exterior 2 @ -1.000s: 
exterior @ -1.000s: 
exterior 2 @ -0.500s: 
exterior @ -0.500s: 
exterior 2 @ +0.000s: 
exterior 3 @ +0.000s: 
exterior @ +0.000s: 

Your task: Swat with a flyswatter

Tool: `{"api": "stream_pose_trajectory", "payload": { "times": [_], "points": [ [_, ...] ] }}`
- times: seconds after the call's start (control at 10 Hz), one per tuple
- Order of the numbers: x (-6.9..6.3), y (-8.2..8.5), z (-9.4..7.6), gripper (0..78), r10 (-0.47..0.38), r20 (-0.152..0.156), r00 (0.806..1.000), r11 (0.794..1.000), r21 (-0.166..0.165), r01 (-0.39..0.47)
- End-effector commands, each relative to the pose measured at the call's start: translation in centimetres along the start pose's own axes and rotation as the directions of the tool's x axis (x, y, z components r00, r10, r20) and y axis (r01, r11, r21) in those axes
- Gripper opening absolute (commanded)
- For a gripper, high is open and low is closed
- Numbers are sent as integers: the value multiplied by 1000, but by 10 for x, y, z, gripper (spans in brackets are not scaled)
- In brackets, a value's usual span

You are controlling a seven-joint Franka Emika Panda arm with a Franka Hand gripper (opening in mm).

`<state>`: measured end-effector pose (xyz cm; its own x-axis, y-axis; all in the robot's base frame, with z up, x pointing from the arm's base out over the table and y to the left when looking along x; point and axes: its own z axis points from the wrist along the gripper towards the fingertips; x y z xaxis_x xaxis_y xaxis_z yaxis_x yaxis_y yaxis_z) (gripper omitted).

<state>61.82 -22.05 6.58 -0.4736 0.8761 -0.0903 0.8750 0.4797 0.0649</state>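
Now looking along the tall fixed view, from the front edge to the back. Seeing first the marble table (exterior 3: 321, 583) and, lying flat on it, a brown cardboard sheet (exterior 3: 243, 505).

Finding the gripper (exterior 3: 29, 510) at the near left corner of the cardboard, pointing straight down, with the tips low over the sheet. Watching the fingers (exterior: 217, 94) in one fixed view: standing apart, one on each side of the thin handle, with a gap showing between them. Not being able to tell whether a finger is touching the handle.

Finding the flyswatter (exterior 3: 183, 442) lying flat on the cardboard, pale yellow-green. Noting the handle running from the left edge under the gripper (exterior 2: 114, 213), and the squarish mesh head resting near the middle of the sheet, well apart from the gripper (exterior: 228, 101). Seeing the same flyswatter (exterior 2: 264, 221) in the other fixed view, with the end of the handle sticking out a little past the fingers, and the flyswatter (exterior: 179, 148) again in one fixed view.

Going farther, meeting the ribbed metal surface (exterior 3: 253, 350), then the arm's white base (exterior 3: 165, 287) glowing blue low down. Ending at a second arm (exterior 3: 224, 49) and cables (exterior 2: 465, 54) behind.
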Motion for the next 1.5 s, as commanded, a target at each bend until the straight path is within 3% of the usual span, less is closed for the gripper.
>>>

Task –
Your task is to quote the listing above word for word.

Written answer –
exterior 2 @ -1.000s: 
exterior @ -1.000s: 
exterior 2 @ -0.500s: 
exterior @ -0.500s: 
exterior 2 @ +0.000s: 
exterior 3 @ +0.000s: 
exterior @ +0.000s: 

Your task: Swat with a flyswatter

Tool: `{"api": "stream_pose_trajectory", "payload": { "times": [_], "points": [ [_, ...] ] }}`
- times: seconds after the call's start (control at 10 Hz), one per tuple
- Order of the numbers: x (-6.9..6.3), y (-8.2..8.5), z (-9.4..7.6), gripper (0..78), r10 (-0.47..0.38), r20 (-0.152..0.156), r00 (0.806..1.000), r11 (0.794..1.000), r21 (-0.166..0.165), r01 (-0.39..0.47)
- End-effector commands, each relative to the pose measured at the call's start: translation in centimetres along the start pose's own axes and rotation as the directions of the tool's x axis (x, y, z components r00, r10, r20) and y axis (r01, r11, r21) in those axes
- Gripper opening absolute (commanded)
- For a gripper, high is open and low is closed
- Numbers are sent as integers: the value multiplied by 1000, but by 10 for x, y, z, gripper (spans in brackets are not scaled)
- In brackets, a value's usual span

You are controlling a seven-joint Franka Emika Panda arm with a Franka Hand gripper (opening in mm).

`<state>`: measured end-effector pose (xyz cm; its own x-axis, y-axis; all in the robot's base frame, with z up, x pointing from the arm's base out over the table and y to the left when looking along x; point and axes: its own z axis points from the wrist along the gripper towards the fingertips; x y z xaxis_x xaxis_y xaxis_z yaxis_x yaxis_y yaxis_z) (gripper omitted).

<state>61.82 -22.05 6.58 -0.4736 0.8761 -0.0903 0.8750 0.4797 0.0649</state>
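Now looking along the tall fixed view, from the front edge to the back. Seeing first the marble table (exterior 3: 321, 583) and, lying flat on it, a brown cardboard sheet (exterior 3: 243, 505).

Finding the gripper (exterior 3: 29, 510) at the near left corner of the cardboard, pointing straight down, with the tips low over the sheet. Watching the fingers (exterior: 217, 94) in one fixed view: standing apart, one on each side of the thin handle, with a gap showing between them. Not being able to tell whether a finger is touching the handle.

Finding the flyswatter (exterior 3: 183, 442) lying flat on the cardboard, pale yellow-green. Noting the handle running from the left edge under the gripper (exterior 2: 114, 213), and the squarish mesh head resting near the middle of the sheet, well apart from the gripper (exterior: 228, 101). Seeing the same flyswatter (exterior 2: 264, 221) in the other fixed view, with the end of the handle sticking out a little past the fingers, and the flyswatter (exterior: 179, 148) again in one fixed view.

Going farther, meeting the ribbed metal surface (exterior 3: 253, 350), then the arm's white base (exterior 3: 165, 287) glowing blue low down. Ending at a second arm (exterior 3: 224, 49) and cables (exterior 2: 465, 54) behind.
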Motion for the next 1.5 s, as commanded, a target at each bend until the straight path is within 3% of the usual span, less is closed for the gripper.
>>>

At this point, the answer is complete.